Councillor Noel Keelan said they did not want to see any such gambling facilities in Carrick. His Sinn Féin colleague Colm Carthy said he had been contacted by a number of constituents and the proposed club would not be a good thing to have in the locality. Fianna Fáil Councillor PJ O’Hanlon said a lot of parents were concerned for their children regarding the potential dangers of slot machines, which they had never had in the town.
Standing orders were suspended at their meeting on Tuesday in Carrickmacross to allow the five Councillors present to discuss the introduction of bye-laws in the town to prevent the establishment of gambling arcades or any other such gambling facilities. They agreed to write to the Minister for Justice Frances Fitzgerald to legislate immediately to allow local authorities to adopt bye-laws that would prohibit gambling facilities, including private members clubs.
The District Co-ordinator Cathal Flynn explained that the 1956 Gaming and Lotteries Act (Part III) which governs gaming had never been adopted for the Carrickmacross town area. This meant that unlike Castleblayney, Carrick had never allowed casinos, slot machines or such like into the town.
The District Council received a letter from a local resident saying that as a business person, mother and grandmother, she had serious reservations on what sort of message such an establishment would be sending out, and registering her strong opposition.
Referring to the planning application submitted last month to Monaghan County Council, the objector said that information on the opening and closing hours of the proposed establishment was extremely vague. She said she would be very concerned about the effect that it would have on the high amount of school-going children and young people in the town.

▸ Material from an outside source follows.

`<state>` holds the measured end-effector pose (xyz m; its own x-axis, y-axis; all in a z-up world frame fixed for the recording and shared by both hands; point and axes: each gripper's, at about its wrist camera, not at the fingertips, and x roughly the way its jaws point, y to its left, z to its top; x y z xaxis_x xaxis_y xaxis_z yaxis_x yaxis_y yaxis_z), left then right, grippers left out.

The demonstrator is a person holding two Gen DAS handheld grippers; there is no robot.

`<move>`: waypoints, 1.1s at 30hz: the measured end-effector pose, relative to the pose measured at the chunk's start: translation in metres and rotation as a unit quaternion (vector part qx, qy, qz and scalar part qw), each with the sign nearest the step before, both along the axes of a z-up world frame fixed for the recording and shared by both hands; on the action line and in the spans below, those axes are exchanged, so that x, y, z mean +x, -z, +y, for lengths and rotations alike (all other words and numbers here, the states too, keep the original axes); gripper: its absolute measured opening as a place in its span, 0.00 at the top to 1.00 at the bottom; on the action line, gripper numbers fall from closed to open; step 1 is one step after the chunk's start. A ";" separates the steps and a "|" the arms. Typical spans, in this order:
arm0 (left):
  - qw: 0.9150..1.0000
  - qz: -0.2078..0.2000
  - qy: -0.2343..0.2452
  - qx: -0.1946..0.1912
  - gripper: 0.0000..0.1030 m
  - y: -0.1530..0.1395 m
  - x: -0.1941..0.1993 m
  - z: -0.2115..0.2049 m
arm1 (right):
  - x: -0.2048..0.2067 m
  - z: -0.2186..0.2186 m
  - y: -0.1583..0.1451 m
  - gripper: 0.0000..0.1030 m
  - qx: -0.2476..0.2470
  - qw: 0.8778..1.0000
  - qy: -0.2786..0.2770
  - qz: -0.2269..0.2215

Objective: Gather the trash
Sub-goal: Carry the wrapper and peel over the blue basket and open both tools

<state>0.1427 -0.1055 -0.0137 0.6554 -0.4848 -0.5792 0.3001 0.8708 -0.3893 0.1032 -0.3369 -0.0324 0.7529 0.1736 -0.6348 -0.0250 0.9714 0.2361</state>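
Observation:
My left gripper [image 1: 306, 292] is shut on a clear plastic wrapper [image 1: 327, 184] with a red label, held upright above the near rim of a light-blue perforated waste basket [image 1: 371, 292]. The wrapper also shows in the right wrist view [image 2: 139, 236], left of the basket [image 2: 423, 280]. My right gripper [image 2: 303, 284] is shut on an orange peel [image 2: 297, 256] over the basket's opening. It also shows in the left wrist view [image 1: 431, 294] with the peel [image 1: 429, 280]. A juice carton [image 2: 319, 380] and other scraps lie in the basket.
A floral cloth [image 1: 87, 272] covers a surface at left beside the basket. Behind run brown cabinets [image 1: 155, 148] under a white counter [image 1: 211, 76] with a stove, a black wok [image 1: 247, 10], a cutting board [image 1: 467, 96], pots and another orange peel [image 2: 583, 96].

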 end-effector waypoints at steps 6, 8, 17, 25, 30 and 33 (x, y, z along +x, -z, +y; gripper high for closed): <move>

The planning application was received by Monaghan County Council on January 21st. It was submitted by a local architect on behalf of Carrick Gold Mine Ltd. It seeks full planning permission for a change of use from an existing ground floor commercial unit to a private members gaming club with external signage, and including all other associated site works. The premises is situated beside the car park at the rear of Carrickmacross Shopping Centre at Drummond Etra, Main Street. A site notice was posted on the door of the unit on January 16th. Two people, a man and a woman with an address in Carrickmacross, are described as directors of the registered company making the application. In a letter to the planners they say that the proposed use of the premises will be for a professionally managed Private Members Gaming Club. It would provide card games like Baccarat and other games like Texas Holdem etc “for groups of dedicated card players”. It is the Club’s intention to have weekly Poker tournaments, some of which will be for local sports teams and associations. The club also intends to host charity events for the above groups from time to time, according to the letter. The club’s facilities would be open to members only, who must be over eighteen. The club does not encourage impulsive walk-ins hence the proposed location “is not on the High St. for that reason”. According to the letter, the Club intends to serve teas/coffee and light refreshments and will not be applying for any form of alcohol licence and “it does not intend to sell intoxicating liquer on the premises”.
Objectors to the plans had until last Tuesday to submit their observations. Seven local people sent in objections. One of them pointed out that there are three secondary schools in Carrickmacross, and claimed that if the proposal is allowed, “it would put a large contingent of impressionable young people in the town at high risk of becoming addicted to gambling”. Another objector expressed concern that the car park area would become a focus for anti-social behaviour.
An investigation of the planning file at Monaghan County Council revealed that the proposed club would have two areas for video machines: six near the front entrance and in Area ‘B’, fourteen video machines in one part and a further ten in another. There would be three “poker tables” and two “pool tables”. There would be a space for a cashier at the back of the room. In a small corner of this space, an area is designated for a “tea/coffee maker”.
A decision on the application is due to be taken by St Patrick’s Day, March 17th. The sixth member of the Municipal District Council, Aidan Campbell of Fine Gael, was not present at the meeting but told the Northern Standard he was fully behind the strong objections of his five colleagues.
Cathaoirleach of the Municipal District Council Jackie Crowe also expressed his opposition to the plan.